O objetivo principal deste artigo é expor os resultados de uma investigação sobre a presença de elementos significativos de uma das expressões do humanismo europeu do Quinhentos - o humanismo erasmiano - no contexto da vida intelectual da colônia brasílica durante os anos iniciais da missionação jesuítica aqui realizada. Temos em vista, mais especificamente, o período que vai do início do trabalho dos jesuítas na América portuguesa, em 1549, até 1563; nosso principal corpus documental constitui-se, efetivamente, das cartas jesuíticas produzidas aqui nesse período e editadas pelo padre Serafim Leite (1954-1958). Cabe, de início, esclarecer as escolhas - metodológica e de objeto - que foram realizadas.

A missionação jesuítica foi escolhida como índice revelador da presença e da difusão, no contexto da América portuguesa da segunda metade do século XVI, de ideários humanistas largamente discutidos na Europa de então, pela razão bastante evidente de que é na atividade desses religiosos que encontraremos as principais (para não dizer únicas) preocupações de natureza intelectual expressas nesse contexto. O termo “intelectual” serve, aqui, para delimitar essa esfera de atividades e interesses que, distinta da exploração meramente manual e mecânica das riquezas, tomava como base e modelo a cultura erudita europeia de inícios da época moderna: uma cultura assinalada pelas heranças da Antiguidade, mas marcada também pelas formulações distintivamente cristãs. No sentido dessa definição, seriam interesses intelectuais, portanto, não apenas a produção de uma gramática de língua tupinambá (como aquela preparada pelo padre José de Anchieta, em 1595), mas também a articulação de um projeto catequético-missionário: em ambos os casos, as realizações conformavam-se a esse código, erudito e livresco, que constituía o cerne da cultura letrada europeia.

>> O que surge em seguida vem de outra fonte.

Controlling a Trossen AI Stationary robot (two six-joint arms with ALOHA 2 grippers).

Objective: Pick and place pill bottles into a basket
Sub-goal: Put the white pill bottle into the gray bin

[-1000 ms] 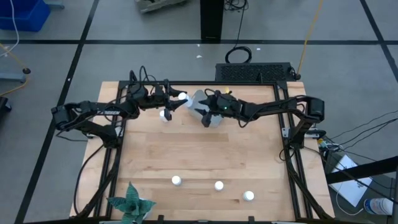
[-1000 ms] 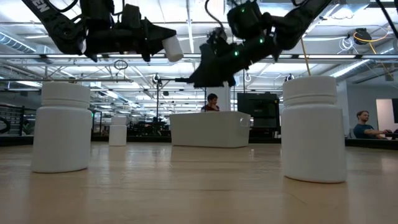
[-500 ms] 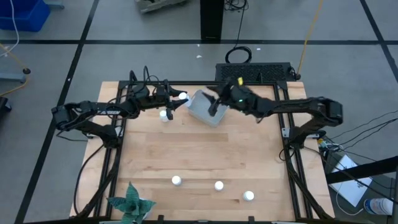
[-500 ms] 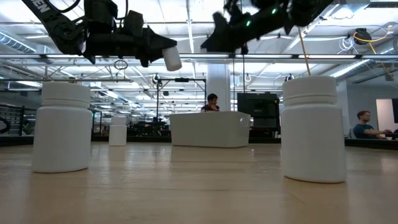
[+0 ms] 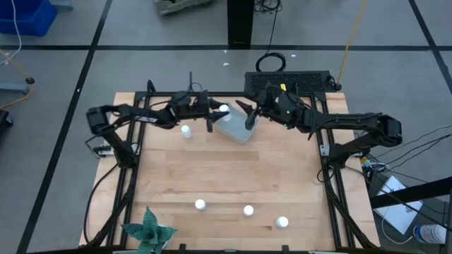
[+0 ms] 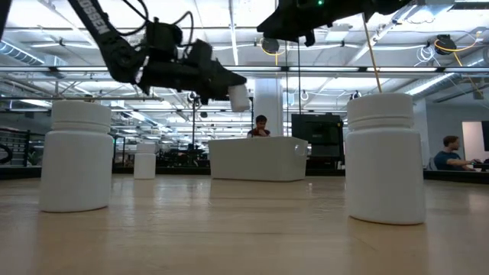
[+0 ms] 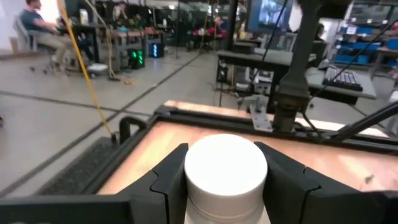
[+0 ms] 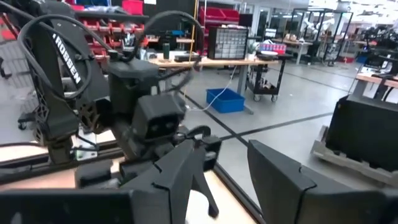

Mas a escolha pela missionação obedece, também, a outra razão de importância. Já analisada em todos os ângulos possíveis, a missionação jesuítica foi muitas vezes atrelada, no passado, às disposições do catolicismo tridentino: esse novo catolicismo que, emergindo da confessionalização católica definida no concílio de Trento, caracterizou-se pela preocupação catequética e pela instauração de mecanismos de controle, em especial a confissão auricular. Estudos mais recentes, por outro lado, têm mostrado que, no caso dos territórios portugueses na América, essa presença evangelizadora teria provocado a emergência de um “diálogo catequético-ritual” no qual os sacramentos - batismo e confissão auricular antes de quaisquer outros - teriam desempenhado um papel fundamental com vistas às dinâmicas de “tradução” da religiosidade europeia para a realidade indígena.2 2 Para a noção de “processos de confessionalização”, ver Rodrigues (2012, p. 370-452) (com bibliografia); para Trento como expressão da confessionalização católica, ver Rodrigues (2017a, p. 4). Como exemplos desses novos estudos aqui referidos, que têm mirado a missionação jesuítica como importante paradigma para a compreensão dos encontros culturais na primeira modernidade, ver Agnolin (2007); Pompa (2003); Gasbarro (2014. Para a importância do sacramento da confissão a partir do concílio de Trento, e em especial seu uso como instrumento de “controle das consciências”, ver Agnolin (2007, p. 99-107; 179-184; 311-321); Prosperi (1996, p. 213-548).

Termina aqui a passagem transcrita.